> **TASK REQUIREMENTS**: Further down are entries; set down exactly and only the lines from the one with "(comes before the" up to and including the one with "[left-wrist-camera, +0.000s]", dropping each picture.

Recorded data:
Segment Open
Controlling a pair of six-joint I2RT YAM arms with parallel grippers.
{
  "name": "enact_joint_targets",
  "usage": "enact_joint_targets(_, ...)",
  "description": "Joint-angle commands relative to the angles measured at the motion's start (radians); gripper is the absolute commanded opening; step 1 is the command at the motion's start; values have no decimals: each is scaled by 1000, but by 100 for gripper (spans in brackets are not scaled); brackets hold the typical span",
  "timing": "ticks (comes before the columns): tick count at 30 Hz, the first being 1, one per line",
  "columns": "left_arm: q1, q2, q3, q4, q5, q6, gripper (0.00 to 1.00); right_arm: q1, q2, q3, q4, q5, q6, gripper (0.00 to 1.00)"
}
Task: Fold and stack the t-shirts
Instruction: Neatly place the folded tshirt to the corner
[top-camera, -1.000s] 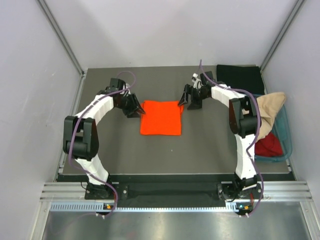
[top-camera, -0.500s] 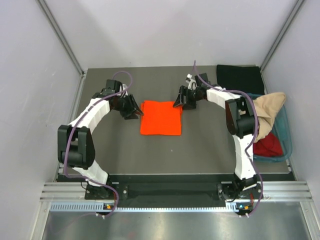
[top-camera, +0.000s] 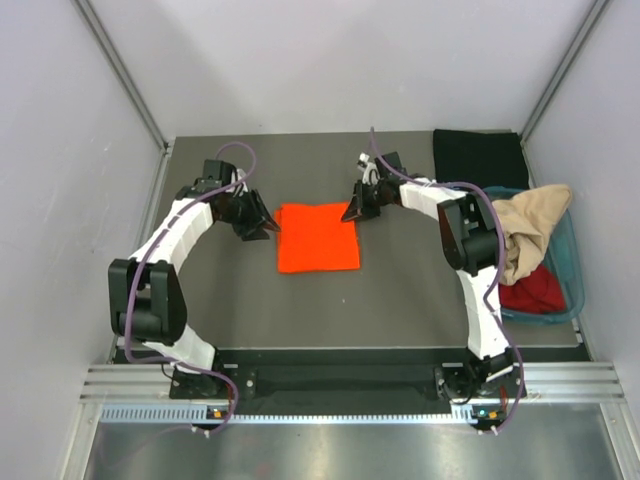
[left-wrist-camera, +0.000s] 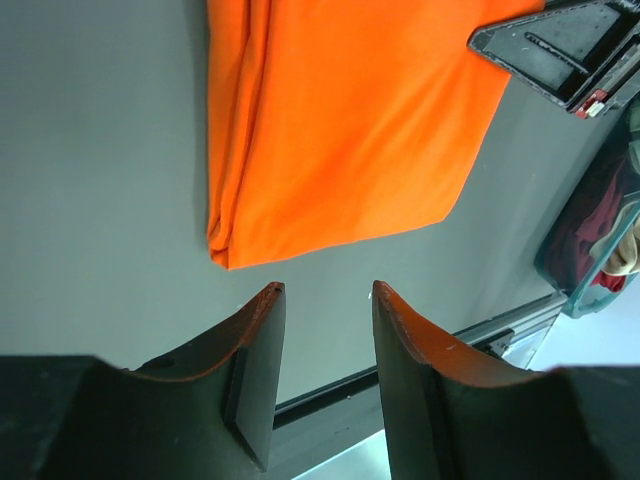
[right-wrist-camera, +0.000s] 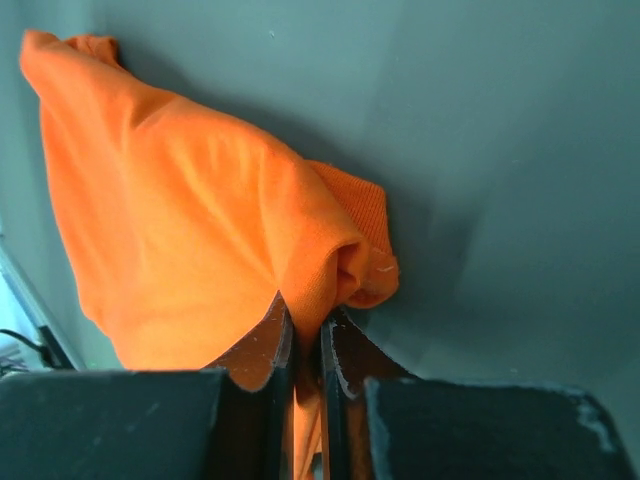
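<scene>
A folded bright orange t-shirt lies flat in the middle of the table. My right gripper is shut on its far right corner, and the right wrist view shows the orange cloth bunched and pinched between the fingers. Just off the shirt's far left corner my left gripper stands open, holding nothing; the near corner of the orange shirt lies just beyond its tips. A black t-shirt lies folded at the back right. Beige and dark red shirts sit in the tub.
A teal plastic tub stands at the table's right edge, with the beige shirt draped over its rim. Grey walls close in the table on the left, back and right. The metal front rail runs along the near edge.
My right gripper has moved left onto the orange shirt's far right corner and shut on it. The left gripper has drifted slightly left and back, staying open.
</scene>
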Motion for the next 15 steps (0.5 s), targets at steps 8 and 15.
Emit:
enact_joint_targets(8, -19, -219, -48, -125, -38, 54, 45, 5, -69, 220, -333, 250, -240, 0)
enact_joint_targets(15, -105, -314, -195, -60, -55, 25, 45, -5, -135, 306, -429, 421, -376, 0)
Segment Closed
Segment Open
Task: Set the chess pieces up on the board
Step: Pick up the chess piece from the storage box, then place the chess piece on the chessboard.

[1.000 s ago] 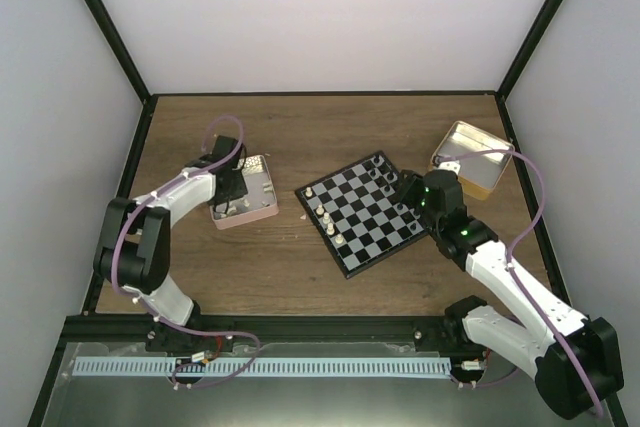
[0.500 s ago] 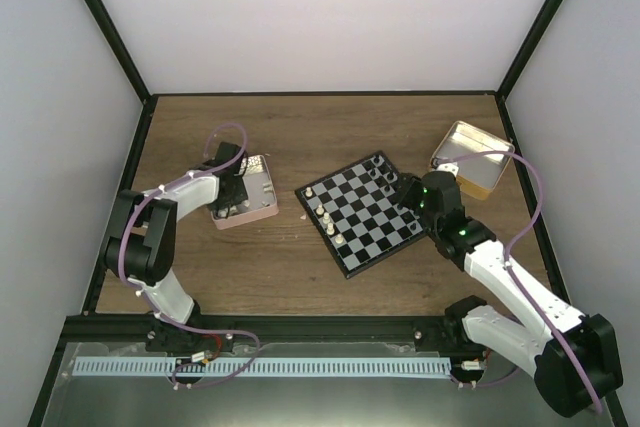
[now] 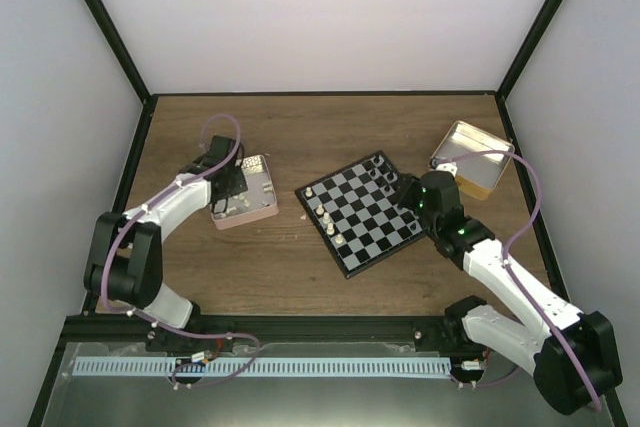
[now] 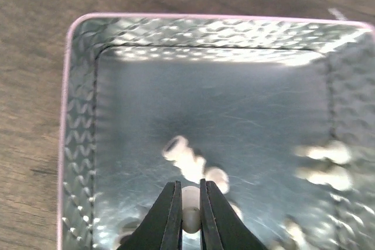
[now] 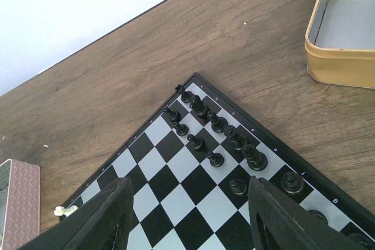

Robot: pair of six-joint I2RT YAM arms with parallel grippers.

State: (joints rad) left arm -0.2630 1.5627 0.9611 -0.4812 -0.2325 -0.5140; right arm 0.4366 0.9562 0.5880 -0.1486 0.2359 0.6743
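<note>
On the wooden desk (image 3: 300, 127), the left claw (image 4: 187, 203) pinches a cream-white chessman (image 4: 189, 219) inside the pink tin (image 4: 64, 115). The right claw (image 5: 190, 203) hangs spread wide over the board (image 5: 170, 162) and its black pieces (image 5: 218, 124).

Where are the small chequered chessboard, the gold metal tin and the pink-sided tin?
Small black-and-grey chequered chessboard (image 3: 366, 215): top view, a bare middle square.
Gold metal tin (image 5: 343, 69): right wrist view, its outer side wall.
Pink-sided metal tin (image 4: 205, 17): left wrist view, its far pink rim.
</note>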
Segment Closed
> **ANSWER TO THE PROBLEM**:
  "timing": "ticks (comes before the columns): tick count at 30 Hz, the first being 1, one per line",
  "columns": "left_arm: q1, q2, q3, q4, q5, q6, gripper (0.00 to 1.00); right_arm: q1, q2, q3, q4, q5, q6, gripper (0.00 to 1.00)"
}
Task: Fold and stack the t-shirts
Instruction: Neatly place the folded tshirt to the corner
[top-camera, -1.000s] 
[top-camera, -0.500s] 
[top-camera, +0.000s] 
[left-wrist-camera, +0.000s] 

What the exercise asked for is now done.